In 2018, 42% of the AKP barely retained power thanks to younger partners from the Nationalist Action Party. MHP is now the main partner of AKP. However, the rating of the nationalists is currently less than 7%, so even the sum of the ratings currently does not give them a majority in the future Mejlis.
The ruling coalition invited three more parties to its bloc.
The Great Unity Party emerged in 1993, breaking away from the nationalists. Its charismatic leader Muhsin Yazıcıoğlu was elected to the parliament 4 times. In 2009, he died in a mysterious plane crash. The helicopter crashed in the mountains, and help arrived only two days later. Without Yazıcıoğlu, the party was never able to run its candidates to the parliament. Its current leader, Mustafa Destıcı, entered the Mejlis in 2018 on Erdoğan's list, and in some municipalities in central Turkey, the party has several deputies and mayors of small towns.

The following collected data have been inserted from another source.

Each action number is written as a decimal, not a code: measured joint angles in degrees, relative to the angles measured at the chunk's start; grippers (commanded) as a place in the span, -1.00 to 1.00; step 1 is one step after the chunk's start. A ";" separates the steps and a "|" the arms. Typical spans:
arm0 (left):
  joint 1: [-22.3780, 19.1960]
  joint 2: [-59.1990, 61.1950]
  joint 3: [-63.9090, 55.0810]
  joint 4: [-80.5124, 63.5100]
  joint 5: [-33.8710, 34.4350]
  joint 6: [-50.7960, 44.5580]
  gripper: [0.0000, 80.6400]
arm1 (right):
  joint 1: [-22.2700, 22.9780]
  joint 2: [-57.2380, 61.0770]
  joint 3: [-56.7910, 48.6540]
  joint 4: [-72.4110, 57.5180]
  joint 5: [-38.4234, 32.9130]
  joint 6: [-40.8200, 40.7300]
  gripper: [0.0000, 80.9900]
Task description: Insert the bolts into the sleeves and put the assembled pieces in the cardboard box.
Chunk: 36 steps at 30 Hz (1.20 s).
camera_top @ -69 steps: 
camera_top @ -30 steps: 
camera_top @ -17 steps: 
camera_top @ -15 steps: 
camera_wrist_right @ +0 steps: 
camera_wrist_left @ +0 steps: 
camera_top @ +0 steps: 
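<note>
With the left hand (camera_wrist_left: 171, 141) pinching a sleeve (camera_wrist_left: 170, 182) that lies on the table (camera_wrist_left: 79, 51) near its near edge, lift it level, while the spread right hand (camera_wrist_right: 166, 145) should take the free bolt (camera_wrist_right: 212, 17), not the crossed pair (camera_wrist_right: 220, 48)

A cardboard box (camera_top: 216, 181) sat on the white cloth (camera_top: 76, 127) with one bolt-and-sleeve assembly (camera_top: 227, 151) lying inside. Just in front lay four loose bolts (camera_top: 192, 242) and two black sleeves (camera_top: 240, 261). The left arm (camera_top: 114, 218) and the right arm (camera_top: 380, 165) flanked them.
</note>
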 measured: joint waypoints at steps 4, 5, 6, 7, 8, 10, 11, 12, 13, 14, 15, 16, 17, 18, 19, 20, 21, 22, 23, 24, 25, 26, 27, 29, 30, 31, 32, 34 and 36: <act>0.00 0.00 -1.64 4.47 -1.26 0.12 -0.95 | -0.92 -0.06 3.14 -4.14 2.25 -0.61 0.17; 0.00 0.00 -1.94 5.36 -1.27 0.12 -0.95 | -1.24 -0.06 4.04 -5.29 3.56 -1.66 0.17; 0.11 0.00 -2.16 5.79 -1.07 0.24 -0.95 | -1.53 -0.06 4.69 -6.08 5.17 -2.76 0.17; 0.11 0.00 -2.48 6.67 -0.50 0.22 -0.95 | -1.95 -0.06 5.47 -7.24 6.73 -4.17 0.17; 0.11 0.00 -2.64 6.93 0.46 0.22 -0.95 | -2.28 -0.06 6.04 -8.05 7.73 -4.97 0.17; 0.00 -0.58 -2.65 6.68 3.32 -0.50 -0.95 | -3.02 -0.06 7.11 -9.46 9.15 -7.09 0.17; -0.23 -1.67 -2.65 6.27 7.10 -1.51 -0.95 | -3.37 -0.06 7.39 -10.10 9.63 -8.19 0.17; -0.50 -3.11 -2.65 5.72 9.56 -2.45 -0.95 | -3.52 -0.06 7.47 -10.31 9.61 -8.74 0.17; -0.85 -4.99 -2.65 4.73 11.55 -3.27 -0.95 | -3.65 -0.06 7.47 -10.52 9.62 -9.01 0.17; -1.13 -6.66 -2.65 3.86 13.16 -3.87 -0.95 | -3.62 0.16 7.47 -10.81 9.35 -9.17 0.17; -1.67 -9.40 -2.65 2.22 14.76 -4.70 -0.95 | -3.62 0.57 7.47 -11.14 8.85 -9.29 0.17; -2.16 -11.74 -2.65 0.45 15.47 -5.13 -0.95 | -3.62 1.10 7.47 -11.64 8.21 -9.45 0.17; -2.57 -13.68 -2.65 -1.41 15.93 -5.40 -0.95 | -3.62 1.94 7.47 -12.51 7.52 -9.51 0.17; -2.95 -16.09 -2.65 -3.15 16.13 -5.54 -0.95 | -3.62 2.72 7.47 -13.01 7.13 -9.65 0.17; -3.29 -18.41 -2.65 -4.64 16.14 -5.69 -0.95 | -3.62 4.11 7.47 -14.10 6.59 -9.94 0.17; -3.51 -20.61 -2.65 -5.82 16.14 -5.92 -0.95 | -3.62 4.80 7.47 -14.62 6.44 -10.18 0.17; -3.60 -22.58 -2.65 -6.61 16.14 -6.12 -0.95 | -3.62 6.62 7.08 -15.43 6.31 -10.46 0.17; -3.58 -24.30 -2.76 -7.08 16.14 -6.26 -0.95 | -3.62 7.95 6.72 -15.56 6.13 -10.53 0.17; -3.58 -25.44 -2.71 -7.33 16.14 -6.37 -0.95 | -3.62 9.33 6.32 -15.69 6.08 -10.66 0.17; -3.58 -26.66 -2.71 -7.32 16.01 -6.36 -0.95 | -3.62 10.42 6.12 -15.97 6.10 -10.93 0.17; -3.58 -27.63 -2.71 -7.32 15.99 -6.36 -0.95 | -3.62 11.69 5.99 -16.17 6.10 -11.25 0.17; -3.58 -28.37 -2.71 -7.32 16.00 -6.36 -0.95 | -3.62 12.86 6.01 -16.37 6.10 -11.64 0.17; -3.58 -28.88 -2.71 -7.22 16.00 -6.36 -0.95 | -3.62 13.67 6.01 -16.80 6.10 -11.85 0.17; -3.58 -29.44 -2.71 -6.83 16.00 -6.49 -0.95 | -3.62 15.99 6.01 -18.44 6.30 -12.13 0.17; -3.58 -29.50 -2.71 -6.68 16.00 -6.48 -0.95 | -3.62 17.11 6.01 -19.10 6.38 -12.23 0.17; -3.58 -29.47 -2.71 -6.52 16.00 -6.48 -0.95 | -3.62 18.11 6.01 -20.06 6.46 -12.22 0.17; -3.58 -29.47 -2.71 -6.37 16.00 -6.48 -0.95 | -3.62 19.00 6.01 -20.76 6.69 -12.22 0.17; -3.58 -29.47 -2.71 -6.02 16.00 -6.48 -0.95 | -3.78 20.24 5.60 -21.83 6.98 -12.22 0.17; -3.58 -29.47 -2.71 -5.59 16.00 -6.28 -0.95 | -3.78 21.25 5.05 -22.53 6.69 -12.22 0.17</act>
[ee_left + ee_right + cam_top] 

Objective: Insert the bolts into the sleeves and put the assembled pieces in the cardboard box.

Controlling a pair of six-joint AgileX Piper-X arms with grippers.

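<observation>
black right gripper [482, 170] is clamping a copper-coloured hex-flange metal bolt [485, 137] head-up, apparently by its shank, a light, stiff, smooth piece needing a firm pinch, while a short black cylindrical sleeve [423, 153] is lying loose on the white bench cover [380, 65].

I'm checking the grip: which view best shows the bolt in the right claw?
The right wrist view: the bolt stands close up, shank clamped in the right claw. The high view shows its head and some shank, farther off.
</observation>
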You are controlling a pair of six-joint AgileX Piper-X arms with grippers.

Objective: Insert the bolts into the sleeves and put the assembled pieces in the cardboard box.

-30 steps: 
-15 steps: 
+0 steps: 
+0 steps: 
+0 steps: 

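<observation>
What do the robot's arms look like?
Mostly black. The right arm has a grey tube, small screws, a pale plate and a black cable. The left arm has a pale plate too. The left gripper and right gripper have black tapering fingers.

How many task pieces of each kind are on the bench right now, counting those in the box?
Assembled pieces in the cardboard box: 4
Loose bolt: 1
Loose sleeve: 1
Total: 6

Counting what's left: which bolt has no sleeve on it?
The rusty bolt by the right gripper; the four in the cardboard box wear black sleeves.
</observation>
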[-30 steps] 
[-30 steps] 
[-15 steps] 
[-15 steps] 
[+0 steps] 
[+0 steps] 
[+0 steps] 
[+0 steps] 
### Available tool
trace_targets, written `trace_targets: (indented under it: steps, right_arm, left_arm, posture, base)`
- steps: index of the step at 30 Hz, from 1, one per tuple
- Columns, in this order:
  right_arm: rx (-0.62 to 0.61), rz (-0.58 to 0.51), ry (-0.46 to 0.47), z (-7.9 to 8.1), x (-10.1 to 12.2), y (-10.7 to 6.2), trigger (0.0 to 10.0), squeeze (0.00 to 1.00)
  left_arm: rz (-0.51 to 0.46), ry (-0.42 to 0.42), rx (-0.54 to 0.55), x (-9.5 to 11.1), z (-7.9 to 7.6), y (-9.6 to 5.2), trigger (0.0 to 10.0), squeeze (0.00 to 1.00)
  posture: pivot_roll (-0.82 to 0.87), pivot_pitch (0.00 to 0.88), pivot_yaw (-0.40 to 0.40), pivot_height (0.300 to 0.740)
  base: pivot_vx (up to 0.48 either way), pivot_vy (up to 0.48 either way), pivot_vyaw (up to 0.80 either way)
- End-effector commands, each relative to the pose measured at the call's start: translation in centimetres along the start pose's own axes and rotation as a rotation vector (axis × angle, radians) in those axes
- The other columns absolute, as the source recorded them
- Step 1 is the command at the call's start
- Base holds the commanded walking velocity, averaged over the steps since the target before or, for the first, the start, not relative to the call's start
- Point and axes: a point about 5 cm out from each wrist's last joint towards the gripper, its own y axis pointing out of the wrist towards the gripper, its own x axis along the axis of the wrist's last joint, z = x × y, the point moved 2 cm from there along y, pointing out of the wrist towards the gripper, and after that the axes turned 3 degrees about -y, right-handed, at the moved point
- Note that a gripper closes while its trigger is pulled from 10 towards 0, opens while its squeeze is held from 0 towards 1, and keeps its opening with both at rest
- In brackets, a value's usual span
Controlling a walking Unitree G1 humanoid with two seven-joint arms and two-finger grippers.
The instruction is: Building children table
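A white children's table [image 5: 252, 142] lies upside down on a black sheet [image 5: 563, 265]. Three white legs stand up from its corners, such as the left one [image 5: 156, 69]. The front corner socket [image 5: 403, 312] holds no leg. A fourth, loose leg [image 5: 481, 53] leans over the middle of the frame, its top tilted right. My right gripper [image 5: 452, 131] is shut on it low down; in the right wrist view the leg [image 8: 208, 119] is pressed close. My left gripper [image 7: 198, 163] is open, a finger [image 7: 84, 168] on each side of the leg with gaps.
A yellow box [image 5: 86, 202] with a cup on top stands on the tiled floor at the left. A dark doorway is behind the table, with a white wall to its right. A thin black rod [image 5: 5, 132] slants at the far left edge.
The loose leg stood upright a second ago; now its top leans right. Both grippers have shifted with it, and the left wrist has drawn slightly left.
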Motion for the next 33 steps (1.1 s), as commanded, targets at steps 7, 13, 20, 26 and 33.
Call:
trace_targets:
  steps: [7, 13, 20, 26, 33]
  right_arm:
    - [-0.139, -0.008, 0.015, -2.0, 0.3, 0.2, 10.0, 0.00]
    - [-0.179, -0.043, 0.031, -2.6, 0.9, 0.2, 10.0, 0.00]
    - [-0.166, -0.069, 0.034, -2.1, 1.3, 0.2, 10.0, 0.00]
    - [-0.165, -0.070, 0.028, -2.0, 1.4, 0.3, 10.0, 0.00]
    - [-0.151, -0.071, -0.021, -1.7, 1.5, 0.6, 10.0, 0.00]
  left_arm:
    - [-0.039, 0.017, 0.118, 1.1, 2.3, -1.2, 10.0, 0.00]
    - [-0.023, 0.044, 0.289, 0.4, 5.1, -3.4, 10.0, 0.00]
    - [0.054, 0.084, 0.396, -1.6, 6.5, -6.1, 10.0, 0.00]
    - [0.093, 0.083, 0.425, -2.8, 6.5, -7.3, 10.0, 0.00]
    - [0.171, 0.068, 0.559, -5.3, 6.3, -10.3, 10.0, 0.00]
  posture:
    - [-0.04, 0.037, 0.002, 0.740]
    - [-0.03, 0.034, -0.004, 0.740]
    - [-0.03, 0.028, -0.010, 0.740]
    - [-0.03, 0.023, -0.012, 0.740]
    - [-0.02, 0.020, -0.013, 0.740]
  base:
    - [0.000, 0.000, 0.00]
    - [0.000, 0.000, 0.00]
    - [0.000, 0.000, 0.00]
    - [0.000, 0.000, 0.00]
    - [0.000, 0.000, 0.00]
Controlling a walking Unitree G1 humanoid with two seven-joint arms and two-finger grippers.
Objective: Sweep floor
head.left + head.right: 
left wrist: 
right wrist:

New Welfare Party. The name is a reference to the Welfare Party, the first Islamic party that won the 1996 elections in Türkiye and formed a government led by its founder, Necmettin Erbakan. That government resigned under pressure from the military. The party was banned. And Erbakan later founded the Party of Happiness, which is currently in the opposition coalition "Nation". Instead, the late Erbakan's son - Fatih Erbakan - created the New Welfare Party a few years ago. The rating of the party is 1-2%. Erbakan Jr. wanted to nominate his candidacy for the presidency this year, but already after the start of the campaign he agreed with Erdoğan: the New Welfare Party goes under the roof of the Justice and Development Party. Several of its candidates will be given places in the passing part of the AKP. The New Welfare Party put forward a condition for Erdoğan - to cancel some provisions of the Criminal Code on domestic violence. We will remind you that two years ago, Erdoğan already withdrew Türkiye from the Istanbul Convention. He replied to the objections of the opposition that the internal laws of the country protect women much better. Now his small, but more pro-Islamic partners demand a complete rejection of encroachments on a man's right "to raise a woman at his discretion according to the rules of religion."
The most unexpected partner of the government in the elections is HÜDA PAR (Free Cause party). It emerged in 2012, and its leaders de facto live in the Southeast in Bingyol and Batman.
The party consists exclusively of Kurds but is a bitter enemy of the popular pro-Kurdish Peoples' Democracy Party. HDP presents itself as a left-wing secular party that protects the rights of Kurds, national minorities, women, trade unions, and LGBT+.
Whereas HÜDA PAR emphasizes that it is an Islamic party, most of its current leaders are associated with the Kurdish Hezbollah (not to be confused with the Lebanese Shiite Hezbollah). The Kurdish Hezbollah was active in the 1990s and is responsible for hundreds of political murders. Turkish authorities wiped out Kurdish Hezbollah in the early 2000s. However, most local analysts consider HÜDA PAR to be the political banner of former Kurdish Hezbollah terrorists. The party does not have serious support even in the Kurdish regions, but its strong side lies in the fact that the party assets consist of several thousand burly men who are good with weapons.
All these small partners of the ruling party are united by political Islam, Euroscepticism, and radically negative views on the secular system of Türkiye.